> **TASK STATEMENT**
Word for word, transcribe the lines below and drop the pictures.

> **AVAILABLE DATA**
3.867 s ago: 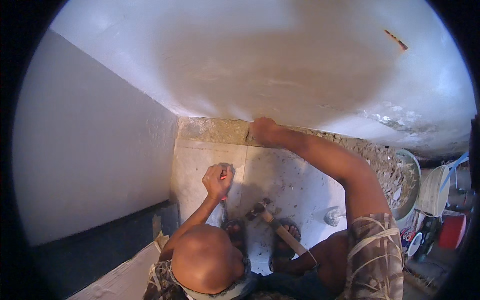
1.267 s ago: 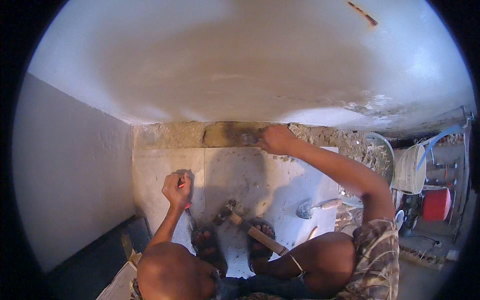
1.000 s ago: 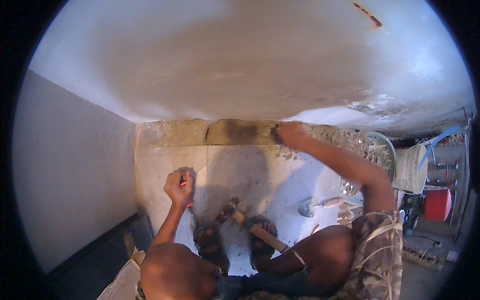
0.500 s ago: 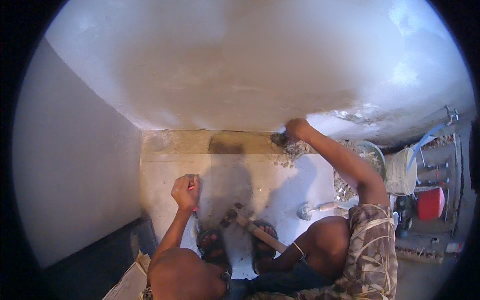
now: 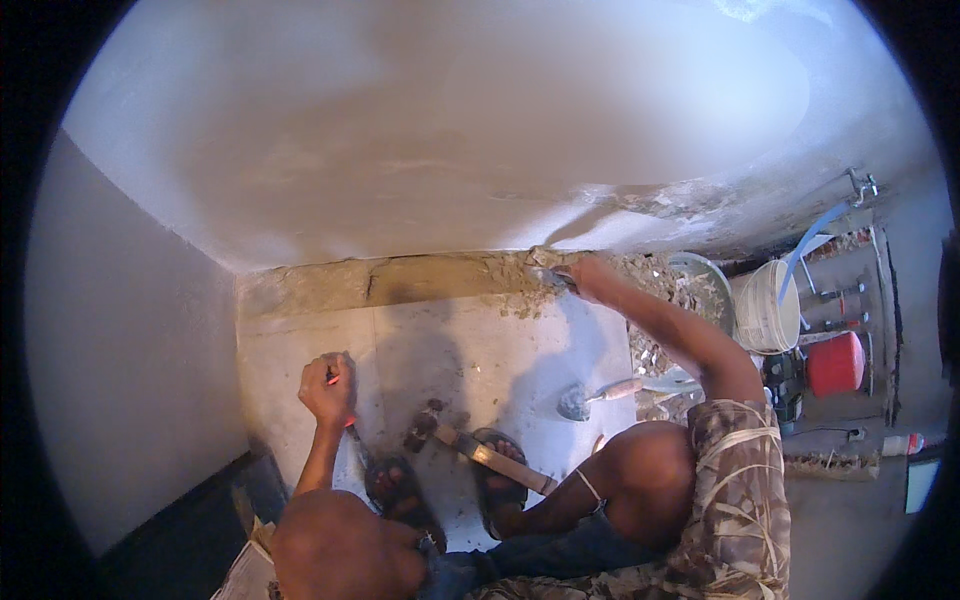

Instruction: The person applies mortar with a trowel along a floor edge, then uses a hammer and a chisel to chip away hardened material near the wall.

> **ANSWER SECTION**
3.867 s ago: 
1.267 s ago: 
1.000 s ago: 
0.500 s ago: 
now: 

Instruction: The person applies mortar with a trowel along a floor edge, then uses a hammer and a chisel to chip away hardened material near the wall.

No further output is required for this exercise.